Ce qui frappe chez Fred Vargas c’est tout d’abord son style d’écriture désarçonnant, foisonnant, riche, dense, décalé, fort drôle souvent et très imagé toujours. Les mots, comme les idées, les anecdotes parallèles et les dialogues des personnages se bousculent et s’entrechoquent, parfois sans fil conducteur apparent mais pour au final s’emboîter impeccablement. Elle couche les phrases sur le papier comme son héros Adamsberg pense : en utilisant une logique et un sens de l’essentiel qui lui est propre.
Dans UN LIEU INCERTAIN l’intrigue principale est parsemée de petits histoires parallèles qui en fait serviront chacune, à un moment ou l’autre du récit, à faire la lumière sur certains évènements mystérieux mais d’importance pour la résolution de l’enquête. On accumule ainsi des historiettes semblant hors contexte sur la chatte et ses petits, sur le chien Cupidon, sur l’odeur des excréments de cheval suivant la nourriture de celui-ci, sur les légendes de Highgate ou sur l’ours mangeur d’homme, pour n’en citer que quelques unes.
La traque du meurtrier s’étend géographiquement sur différentes contrées d’Europe, ainsi nous suivons l’enquête tour à tour en Angleterre dans un cimetière effrayant la maréchaussée britannique elle-même, en France sur différents sites de crimes mais aussi dans cette brigade particulière, avec les “revues d’ichtyologie de Voisenet, les bouteilles et les dictionnaires de grec de Danglard, les revues porno de Noël, les vivres de Froissy, la litière et l’écuelle du chat, les huiles essentielles de Kernorkian, le baladeur de Maurel, les cigarettes de Retancourt…”, en Serbie dans un village qui parait encore vivre au 18ème siècle avec ses peurs, ses croyances et ses légendes et la Finlande sera même de la partie.

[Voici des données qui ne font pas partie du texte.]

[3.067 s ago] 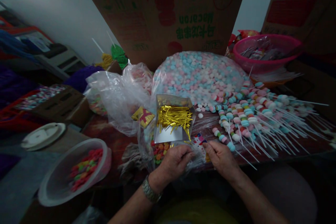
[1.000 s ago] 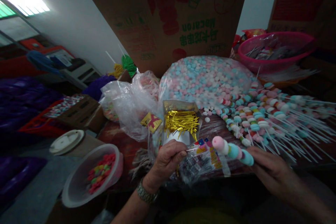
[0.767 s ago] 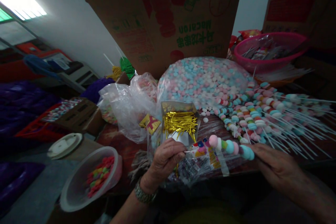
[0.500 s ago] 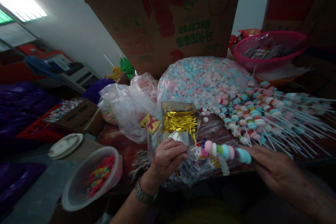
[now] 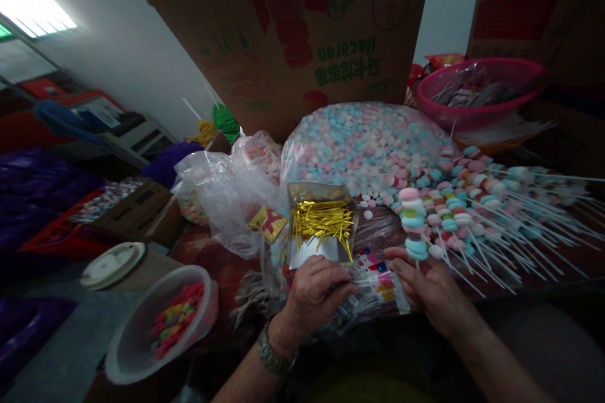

Les protagonistes principaux, chacun dotés d’une psychologie et d’une personnalité plutôt hors-norme, sont eux aussi présents en grand nombre :
il y a tout d’abord bien sûr, le commissaire Adamsberg à la mémoire et l’attention aussi sélective que bancale et au pouvoir d’endormir les gens par simple apposition des mains, le commandant Danglard encyclopédie vivante ayant réponse à absolument toutes questions culturelles quel que soit le sujet, Emile le jardinier hyper violent mais aux petits soins pour son chien Cupidon, le docteur Paul de Josselin Cressent dont les manipulations guérissent comme par magie les maux des humains ou des chatons et qui est pris de passion pour la psyché de ses patients, surtout quand il s’agit de gens borderline, Froissy la femme flic traumatisée par un manque de nourriture au berceau et qui depuis dévore en permanence sans prendre un gramme et fait des stocks de vivres partout au cas où, Rettencourt une autre policière taillée comme une lanceuse de marteau russe et rapide comme l’éclair malgré ses cent dix kilos, sans parler du cousin serbe de bonne composition, du voisin Lucio qui a perdu son bras à neuf ans durant la guerre d’Espagne mais qui continue à le gratter car il ressent toujours la piqure d’araignée subie sur celui-ci avant son amputation, du lord anglais alcoolo mangeur de photos ou de celui qui dévore des armoires…
Bref un bel étalage de personnages aussi intéressants que déjantés !
Si l’intrigue démarre plutôt doucement, la place belle étant au début faite à la réflexion et à la mise en place de tous les éléments et acteurs du livre, l’action s’accélère néanmoins peu à peu pour atteindre un rythme vif à partir de la deuxième partie du roman. A la fois récit policier et fantastique
(il est ici question de légendes anciennes et plus exactement de vampires)
on navigue en eaux troubles et Fred Vargas joue avec nos nerfs et notre logique en s’amusant à brouiller les pistes et à nous perdre pour mieux nous récupérer en chemin.
Une lecture fort dépaysante et plaisante oscillant entre réalité et imaginaire mais au dénouement, même si un peu rapide voire bâclé, c’est le seul vrai reproche que je formulerai, tout à fait crédible. Un bon polar donc que je vous recommande si la plume de l’auteur ne vous effraie pas.